When Professor Grant Schofield gives his presentation at the ACNEM Conference coming up in May, he’ll be asking have we taken the ‘public’ out of ‘public health’ and how did we get to this situation where the medical profession in Australia and New Zealand have become outdated and un-involved in public health?

Professor Schofield’s presentation is titled: Is there a place for low-carb and fasting in public health nutrition? When we talked with New Zealand-based Professor Schofield this week, he admitted he feels we seem to have taken the ‘public’ out of ‘public health.’

“The Internet has given us all access to so much more information and this has allowed scientists and others to have a dissonant voice but the medical profession still think they’re living in the same world that used to exist prior to the Internet,” he commented.

“We’ve missed the boat,” he added. “It’s like there’s this parallel universe which is the Internet and there’s all of this information available – and then we have the other arm of ‘public health’ which is almost outdated.”

Failure to adopt and support new ideas

As well, Professor Schofield said the medical profession has failed to adopt and support new ideas which have arisen from the latest research: “When you look at it, we seem to have gone backwards,” he said. “Every week there’ll be something in the media saying something one way and then the next week, there’ll be something supporting the other way. I think this situation, where we can’t seem to adopt and support new ideas, is something we need to look at.”

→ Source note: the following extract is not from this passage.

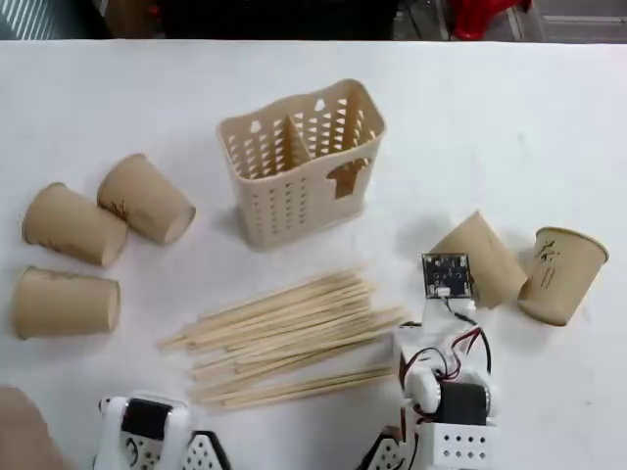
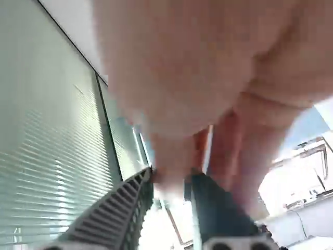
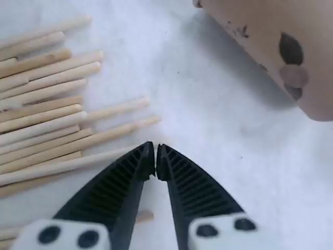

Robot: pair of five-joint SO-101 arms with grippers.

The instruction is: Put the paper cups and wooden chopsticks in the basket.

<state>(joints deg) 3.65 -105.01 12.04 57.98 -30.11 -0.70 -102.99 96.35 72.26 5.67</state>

“For example, we know the low-carb diet is very effective for diabetes and yet we’ll see a message come out from the government which says a ‘low-carb’ diet can be ‘dangerous’ for your health. We’ve done the science so why can’t we just turn this into policy? If we don’t, it seems we’re actively opposing efficacious treatments.

“The majority of doctors are GPs practising out there and they’re not across all of the latest research but they would implement it if it was policy,” he added.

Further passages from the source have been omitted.